Common Functions in the Raw Layer

The common functions in the raw layer are mostly used for validation, cleaning and S3 interactions.

biocloudcore.raw.common_validator_functions

This file contains common validator functions used when validating raw data coming in.

column_has_type(df, column, expected_type)

Checks if the given column has the given type.

Parameters:

Name Type Description Default
df DataFrame

The DataFrame to check

required
column str

Column name to check

required
expected_type DataType | str

Expected data type

required

Returns:

Name Type Description
bool bool

True if column has expected type, False otherwise

column_has_unique_values(column_name, df, exception_value=None)

Checks whether all the values in the given column are unique, ignoring a specific exception value if provided.

Parameters:

Name Type Description Default
column_name str

Column name to check

required
df DataFrame

The DataFrame to check

required
exception_value str

value to ignore in uniqueness check

None

Returns:

Name Type Description
bool bool

True if all values are unique, False otherwise

day_possible_in_month(day, month)

Checks whether the combination of day and month is possible.

For example, we reject November 31. This is especially useful when validating sheet data (as dates are often free text input).

Parameters:

Name Type Description Default
day int

Day of the month

required
month int

Month number (1-12)

required

Returns:

Name Type Description
bool bool

True if the day is possible in the given month, False otherwise

filter_list_from_dataframe_column(spark, df, column_name, filter_data)

Filters a DataFrame based on whether values in a specific column exist in a provided list.

Parameters:

Name Type Description Default
spark SparkSession

The SparkSession instance.

required
df DataFrame

The input DataFrame to filter.

required
column_name str

The name of the column to check against the list.

required
filter_data list | DataFrame

A dataframe or list of values to filter by.

required

Returns:

Type Description
tuple[DataFrame, DataFrame]

tuple[DataFrame, DataFrame]: A tuple of (outside_filter_df, within_filter_df).

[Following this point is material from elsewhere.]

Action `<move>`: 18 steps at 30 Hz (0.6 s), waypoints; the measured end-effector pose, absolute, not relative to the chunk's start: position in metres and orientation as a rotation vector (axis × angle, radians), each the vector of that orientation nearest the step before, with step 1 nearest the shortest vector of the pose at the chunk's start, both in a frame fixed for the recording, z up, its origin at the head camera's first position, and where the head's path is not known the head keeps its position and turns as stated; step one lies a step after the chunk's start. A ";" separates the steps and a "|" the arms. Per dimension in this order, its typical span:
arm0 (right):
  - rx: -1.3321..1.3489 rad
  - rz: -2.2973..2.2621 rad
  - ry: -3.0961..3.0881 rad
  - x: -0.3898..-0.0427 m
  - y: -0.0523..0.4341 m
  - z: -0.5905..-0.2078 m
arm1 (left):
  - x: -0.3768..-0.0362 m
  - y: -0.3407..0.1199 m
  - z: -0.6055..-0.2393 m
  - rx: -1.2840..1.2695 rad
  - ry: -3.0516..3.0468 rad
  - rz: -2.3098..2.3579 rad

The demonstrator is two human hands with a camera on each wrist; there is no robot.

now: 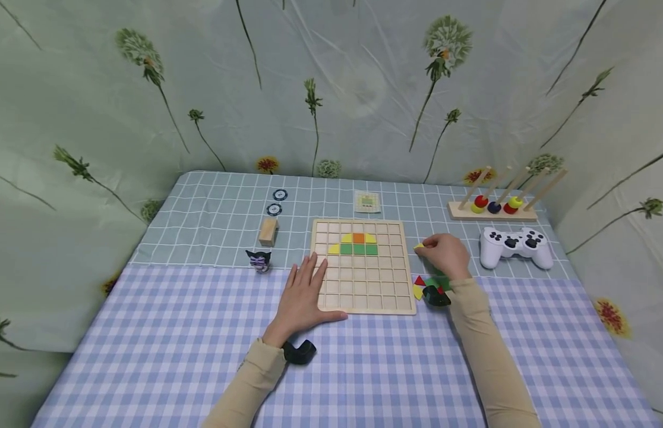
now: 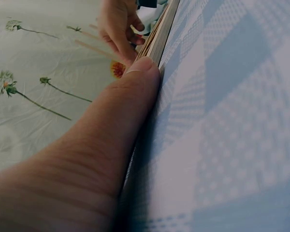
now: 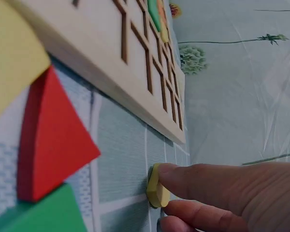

find_non_unique_values(column_name, df)

Finds all non-unique values in the given column of the given dataframe.

Parameters:

Name Type Description Default
column_name str

Column name to check

required
df DataFrame

The DataFrame to check

required

Returns:

Name Type Description
list list

List of non-unique values

find_overlapping_values(df1, df2, column1, column2)

Checks whether any value in df1[column1] appears in df2[column2].

Parameters:

Name Type Description Default
df1 DataFrame

which values to check against df2

required
df2 DataFrame

whose values are checked for duplicates from df1

required
column1 str

name of column of df1 to check

required
column2 str

name of column of df2 to check

required

Returns:

Name Type Description
list list

List of overlapping values

is_subset(list1, list2)

Checks if the first list or set is a subset of the second list or set.

Parameters:

Name Type Description Default
list1 list | set

First list or set

required
list2 list | set

Second list or set

required

Returns:

Name Type Description
bool bool

True if list1 is a subset of list2, False otherwise

is_valid_be_number(df, column)

Checks if a given column contains valid BE numbers, and returns a list of invalid ones.

BE numbers must follow the format: - Start with BE - Followed by a dot - End with 7 digits For example: BE.1234567

Parameters:

Name Type Description Default
df DataFrame

The DataFrame to check

required
column str

name of the column that contains the BE numbers.

required

Returns:

Type Description
list[str]

list[str]: List of all the reasons why the current dataset is not processable.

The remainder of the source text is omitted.